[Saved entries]
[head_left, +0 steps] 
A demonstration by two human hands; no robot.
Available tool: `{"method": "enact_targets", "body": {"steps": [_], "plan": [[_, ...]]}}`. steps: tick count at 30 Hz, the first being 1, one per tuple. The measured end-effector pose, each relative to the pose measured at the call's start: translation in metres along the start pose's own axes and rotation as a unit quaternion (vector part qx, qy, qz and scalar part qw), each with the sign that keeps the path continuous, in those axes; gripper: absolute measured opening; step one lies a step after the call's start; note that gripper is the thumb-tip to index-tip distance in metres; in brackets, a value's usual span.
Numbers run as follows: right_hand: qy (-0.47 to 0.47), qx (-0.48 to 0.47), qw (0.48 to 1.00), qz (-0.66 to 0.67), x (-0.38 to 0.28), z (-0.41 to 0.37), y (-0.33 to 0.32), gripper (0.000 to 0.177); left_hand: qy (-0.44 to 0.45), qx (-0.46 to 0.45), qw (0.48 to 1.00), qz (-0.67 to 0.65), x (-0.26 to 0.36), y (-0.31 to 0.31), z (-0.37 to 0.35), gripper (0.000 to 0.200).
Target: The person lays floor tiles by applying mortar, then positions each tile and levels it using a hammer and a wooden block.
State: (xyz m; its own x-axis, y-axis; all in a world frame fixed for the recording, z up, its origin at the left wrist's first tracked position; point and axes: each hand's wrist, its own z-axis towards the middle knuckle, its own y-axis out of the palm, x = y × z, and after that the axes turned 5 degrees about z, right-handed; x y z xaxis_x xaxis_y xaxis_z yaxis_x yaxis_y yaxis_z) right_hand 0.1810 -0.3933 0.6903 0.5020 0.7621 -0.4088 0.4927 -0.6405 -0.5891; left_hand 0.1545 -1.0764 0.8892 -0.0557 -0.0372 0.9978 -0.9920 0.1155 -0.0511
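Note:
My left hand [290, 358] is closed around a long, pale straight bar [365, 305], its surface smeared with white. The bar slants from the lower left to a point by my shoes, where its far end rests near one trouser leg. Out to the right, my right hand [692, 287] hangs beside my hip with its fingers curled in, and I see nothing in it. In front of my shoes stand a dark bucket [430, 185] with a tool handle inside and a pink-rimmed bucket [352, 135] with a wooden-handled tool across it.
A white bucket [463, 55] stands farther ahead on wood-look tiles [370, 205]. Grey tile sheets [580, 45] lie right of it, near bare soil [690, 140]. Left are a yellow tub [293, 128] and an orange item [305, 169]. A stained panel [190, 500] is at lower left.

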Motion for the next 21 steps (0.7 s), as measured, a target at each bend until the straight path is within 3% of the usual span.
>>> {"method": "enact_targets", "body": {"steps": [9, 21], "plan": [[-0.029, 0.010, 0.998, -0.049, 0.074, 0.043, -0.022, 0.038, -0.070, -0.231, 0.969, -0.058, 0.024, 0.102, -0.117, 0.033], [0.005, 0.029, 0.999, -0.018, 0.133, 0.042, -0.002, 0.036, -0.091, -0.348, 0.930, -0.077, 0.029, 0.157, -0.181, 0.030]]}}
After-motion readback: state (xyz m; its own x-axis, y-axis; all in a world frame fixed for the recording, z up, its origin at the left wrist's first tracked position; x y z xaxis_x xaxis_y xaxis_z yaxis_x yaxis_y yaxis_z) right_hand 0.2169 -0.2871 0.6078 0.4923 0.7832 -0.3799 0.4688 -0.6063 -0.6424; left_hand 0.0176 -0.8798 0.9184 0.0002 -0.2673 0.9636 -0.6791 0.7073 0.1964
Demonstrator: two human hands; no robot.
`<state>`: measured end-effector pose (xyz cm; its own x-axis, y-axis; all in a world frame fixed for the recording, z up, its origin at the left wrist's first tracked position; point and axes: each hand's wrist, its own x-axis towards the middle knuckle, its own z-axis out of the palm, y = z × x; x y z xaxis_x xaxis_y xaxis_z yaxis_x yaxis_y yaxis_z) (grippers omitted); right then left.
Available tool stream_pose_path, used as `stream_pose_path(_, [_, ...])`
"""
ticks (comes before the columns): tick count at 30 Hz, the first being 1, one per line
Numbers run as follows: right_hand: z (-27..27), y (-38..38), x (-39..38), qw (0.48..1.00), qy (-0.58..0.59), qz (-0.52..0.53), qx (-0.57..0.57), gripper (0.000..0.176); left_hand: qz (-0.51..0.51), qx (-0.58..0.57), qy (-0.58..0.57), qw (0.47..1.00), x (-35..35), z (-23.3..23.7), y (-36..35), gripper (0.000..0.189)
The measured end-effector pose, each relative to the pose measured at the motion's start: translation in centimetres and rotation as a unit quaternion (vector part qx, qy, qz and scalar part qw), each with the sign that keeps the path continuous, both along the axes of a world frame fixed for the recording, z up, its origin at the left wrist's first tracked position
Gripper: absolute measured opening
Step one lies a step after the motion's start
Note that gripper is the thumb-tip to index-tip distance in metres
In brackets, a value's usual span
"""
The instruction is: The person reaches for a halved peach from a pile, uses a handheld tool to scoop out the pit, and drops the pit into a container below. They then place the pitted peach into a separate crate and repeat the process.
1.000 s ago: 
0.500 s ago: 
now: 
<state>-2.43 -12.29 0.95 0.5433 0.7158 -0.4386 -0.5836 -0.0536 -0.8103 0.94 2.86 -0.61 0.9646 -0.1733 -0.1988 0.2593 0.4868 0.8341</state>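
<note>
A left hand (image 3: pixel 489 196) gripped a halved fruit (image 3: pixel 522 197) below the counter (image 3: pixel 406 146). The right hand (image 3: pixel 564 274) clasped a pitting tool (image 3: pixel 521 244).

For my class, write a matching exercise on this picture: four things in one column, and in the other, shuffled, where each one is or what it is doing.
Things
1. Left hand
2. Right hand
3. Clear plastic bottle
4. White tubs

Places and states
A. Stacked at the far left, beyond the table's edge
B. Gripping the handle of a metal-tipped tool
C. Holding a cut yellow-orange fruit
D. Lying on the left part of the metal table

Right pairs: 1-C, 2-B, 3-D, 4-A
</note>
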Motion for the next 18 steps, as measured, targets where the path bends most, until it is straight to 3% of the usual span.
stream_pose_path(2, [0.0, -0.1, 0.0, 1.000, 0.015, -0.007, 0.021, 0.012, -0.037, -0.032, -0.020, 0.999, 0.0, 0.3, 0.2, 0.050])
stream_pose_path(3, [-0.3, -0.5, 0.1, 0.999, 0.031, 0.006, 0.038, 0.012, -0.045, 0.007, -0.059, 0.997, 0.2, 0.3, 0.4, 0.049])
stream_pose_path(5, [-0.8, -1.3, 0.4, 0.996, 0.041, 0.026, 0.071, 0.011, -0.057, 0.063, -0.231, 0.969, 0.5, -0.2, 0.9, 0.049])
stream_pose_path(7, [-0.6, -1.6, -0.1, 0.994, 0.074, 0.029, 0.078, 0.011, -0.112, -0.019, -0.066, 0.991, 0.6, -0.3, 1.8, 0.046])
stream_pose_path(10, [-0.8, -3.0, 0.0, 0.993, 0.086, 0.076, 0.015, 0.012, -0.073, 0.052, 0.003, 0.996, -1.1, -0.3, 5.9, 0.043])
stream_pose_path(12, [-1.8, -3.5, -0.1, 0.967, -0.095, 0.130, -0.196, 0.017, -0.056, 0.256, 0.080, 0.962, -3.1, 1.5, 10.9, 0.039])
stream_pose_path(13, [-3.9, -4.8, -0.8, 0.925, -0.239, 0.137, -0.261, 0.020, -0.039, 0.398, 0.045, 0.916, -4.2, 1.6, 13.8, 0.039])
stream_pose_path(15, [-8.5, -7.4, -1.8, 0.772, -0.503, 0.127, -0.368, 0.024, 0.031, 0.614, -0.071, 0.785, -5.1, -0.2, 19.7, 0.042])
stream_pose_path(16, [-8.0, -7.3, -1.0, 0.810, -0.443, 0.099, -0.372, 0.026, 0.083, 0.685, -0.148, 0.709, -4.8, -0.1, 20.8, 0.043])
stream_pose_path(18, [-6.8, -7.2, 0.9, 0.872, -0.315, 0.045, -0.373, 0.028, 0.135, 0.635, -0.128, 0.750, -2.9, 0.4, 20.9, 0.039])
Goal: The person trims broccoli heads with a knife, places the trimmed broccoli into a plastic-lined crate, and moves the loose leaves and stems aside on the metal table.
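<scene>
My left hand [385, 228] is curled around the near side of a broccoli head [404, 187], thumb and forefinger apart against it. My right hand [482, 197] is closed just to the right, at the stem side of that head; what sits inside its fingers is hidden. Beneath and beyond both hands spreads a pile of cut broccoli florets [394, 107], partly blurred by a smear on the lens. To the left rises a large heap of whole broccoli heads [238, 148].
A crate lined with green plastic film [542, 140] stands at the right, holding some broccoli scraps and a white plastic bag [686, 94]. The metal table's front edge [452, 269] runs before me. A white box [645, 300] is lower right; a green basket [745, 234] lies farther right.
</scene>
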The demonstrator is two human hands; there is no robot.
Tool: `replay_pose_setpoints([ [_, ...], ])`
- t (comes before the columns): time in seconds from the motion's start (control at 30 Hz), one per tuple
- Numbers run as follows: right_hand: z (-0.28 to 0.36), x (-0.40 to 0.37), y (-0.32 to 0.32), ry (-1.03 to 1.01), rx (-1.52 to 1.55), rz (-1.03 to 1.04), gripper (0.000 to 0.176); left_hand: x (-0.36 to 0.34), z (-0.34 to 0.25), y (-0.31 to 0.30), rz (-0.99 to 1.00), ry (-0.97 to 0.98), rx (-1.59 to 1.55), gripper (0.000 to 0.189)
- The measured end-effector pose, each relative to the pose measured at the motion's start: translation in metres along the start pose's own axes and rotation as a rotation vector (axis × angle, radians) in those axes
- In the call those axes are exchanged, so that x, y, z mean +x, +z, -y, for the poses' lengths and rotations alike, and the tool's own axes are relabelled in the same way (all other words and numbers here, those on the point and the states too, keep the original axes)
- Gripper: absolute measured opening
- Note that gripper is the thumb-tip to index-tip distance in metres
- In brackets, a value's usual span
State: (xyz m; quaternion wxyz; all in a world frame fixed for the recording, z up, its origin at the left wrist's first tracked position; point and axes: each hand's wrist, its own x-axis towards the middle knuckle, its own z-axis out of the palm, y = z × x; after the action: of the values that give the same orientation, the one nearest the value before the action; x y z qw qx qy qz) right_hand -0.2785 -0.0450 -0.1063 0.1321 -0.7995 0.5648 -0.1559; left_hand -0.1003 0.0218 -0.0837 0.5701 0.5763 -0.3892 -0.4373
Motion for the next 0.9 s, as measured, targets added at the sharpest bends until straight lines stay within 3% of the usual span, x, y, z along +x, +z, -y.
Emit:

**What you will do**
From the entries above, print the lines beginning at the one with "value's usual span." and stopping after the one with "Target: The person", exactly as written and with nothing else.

**Exercise solution**
Available tool: `{"method": "enact_targets", "body": {"steps": [_], "plan": [[_, ...]]}}`. steps: tick count at 30 Hz, the first being 1, one per tuple. The measured end-effector pose, each relative to the pose measured at the call's start: translation in metres along the start pose's own axes and rotation as a unit quaternion (vector part qx, qy, qz and scalar part qw), each with the sign that keeps the path continuous, in those axes; gripper: absolute measured opening; step one lies a step after the call's start; note that gripper is the thumb-tip to index-tip distance in metres; in brackets, a value's usual span.
Numbers run as follows: right_hand: qy (-0.47 to 0.47), qx (-0.48 to 0.47), qw (0.48 to 1.00), qz (-0.66 to 0.67), x (-0.38 to 0.28), z (-0.41 to 0.37), y (-0.33 to 0.32), gripper (0.000 to 0.177); left_hand: qy (-0.44 to 0.45), qx (-0.46 to 0.45), qw (0.48 to 1.00), qz (-0.67 to 0.65), x (-0.26 to 0.36), y (-0.31 to 0.31), z (-0.37 to 0.35), gripper (0.000 to 0.200).
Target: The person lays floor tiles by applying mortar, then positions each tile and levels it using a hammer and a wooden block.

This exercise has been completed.